- [Requirement] Could you output each line of the data that follows exactly?

- [Exercise data]
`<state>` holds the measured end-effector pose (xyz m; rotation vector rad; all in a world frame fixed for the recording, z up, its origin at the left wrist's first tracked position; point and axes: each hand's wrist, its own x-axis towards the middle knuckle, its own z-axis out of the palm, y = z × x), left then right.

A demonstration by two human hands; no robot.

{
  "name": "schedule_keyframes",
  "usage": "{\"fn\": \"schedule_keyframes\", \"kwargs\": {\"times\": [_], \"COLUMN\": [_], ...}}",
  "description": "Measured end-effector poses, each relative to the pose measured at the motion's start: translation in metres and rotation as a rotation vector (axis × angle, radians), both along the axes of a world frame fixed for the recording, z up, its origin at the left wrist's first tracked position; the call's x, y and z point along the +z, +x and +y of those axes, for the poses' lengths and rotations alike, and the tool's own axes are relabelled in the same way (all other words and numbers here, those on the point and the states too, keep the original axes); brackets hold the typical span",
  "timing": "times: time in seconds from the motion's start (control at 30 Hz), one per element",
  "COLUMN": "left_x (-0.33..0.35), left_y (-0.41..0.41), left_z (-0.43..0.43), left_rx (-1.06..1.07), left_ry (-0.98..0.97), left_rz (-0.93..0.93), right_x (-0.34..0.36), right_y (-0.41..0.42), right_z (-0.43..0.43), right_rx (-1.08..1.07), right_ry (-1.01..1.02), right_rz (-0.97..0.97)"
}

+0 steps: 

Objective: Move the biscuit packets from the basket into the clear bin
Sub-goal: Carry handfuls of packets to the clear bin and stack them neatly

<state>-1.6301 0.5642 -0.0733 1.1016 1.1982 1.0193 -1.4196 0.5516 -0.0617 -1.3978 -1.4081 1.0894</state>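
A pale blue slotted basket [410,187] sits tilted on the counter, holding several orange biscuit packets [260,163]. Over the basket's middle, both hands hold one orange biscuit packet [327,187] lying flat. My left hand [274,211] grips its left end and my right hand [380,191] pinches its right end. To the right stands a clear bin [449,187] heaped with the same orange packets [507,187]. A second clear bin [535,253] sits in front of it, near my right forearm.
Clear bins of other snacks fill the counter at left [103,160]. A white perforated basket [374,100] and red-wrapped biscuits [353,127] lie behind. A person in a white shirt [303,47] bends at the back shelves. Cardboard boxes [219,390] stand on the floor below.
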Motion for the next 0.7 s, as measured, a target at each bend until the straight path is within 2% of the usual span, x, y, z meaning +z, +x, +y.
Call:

- [Task answer]
`<state>` holds the measured end-effector pose (xyz m; rotation vector rad; all in a world frame fixed for the recording, z up, its origin at the left wrist's first tracked position; point and axes: each hand's wrist, its own x-axis towards the middle knuckle, its own z-axis out of the palm, y = z × x), left then right.

A demonstration by two human hands; no robot.

{
  "name": "schedule_keyframes",
  "usage": "{\"fn\": \"schedule_keyframes\", \"kwargs\": {\"times\": [_], \"COLUMN\": [_], ...}}",
  "description": "Measured end-effector poses, each relative to the pose measured at the motion's start: translation in metres and rotation as a rotation vector (axis × angle, radians), both along the axes of a world frame fixed for the recording, z up, its origin at the left wrist's first tracked position; the call's x, y and z point along the +z, +x and +y of those axes, for the poses' lengths and rotations alike, and the tool's own axes are relabelled in the same way (all other words and numbers here, those on the point and the states too, keep the original axes); brackets hold the typical span",
  "timing": "times: time in seconds from the motion's start (control at 30 Hz), one per element",
  "COLUMN": "left_x (-0.33..0.35), left_y (-0.41..0.41), left_z (-0.43..0.43), left_rx (-1.06..1.07), left_ry (-0.98..0.97), left_rz (-0.93..0.93), right_x (-0.34..0.36), right_y (-0.41..0.42), right_z (-0.43..0.43), right_rx (-1.08..1.07), right_ry (-1.01..1.02), right_rz (-0.97..0.97)"
}

+0 steps: 

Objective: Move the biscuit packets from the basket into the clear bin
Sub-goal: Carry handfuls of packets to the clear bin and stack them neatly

<state>-1.6301 0.5642 -0.0733 1.1016 1.1982 1.0193 -1.4196 0.5516 -0.0617 -1.3978 -1.4081 1.0894</state>
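A pale blue slotted basket [410,187] sits tilted on the counter, holding several orange biscuit packets [260,163]. Over the basket's middle, both hands hold one orange biscuit packet [327,187] lying flat. My left hand [274,211] grips its left end and my right hand [380,191] pinches its right end. To the right stands a clear bin [449,187] heaped with the same orange packets [507,187]. A second clear bin [535,253] sits in front of it, near my right forearm.
Clear bins of other snacks fill the counter at left [103,160]. A white perforated basket [374,100] and red-wrapped biscuits [353,127] lie behind. A person in a white shirt [303,47] bends at the back shelves. Cardboard boxes [219,390] stand on the floor below.
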Motion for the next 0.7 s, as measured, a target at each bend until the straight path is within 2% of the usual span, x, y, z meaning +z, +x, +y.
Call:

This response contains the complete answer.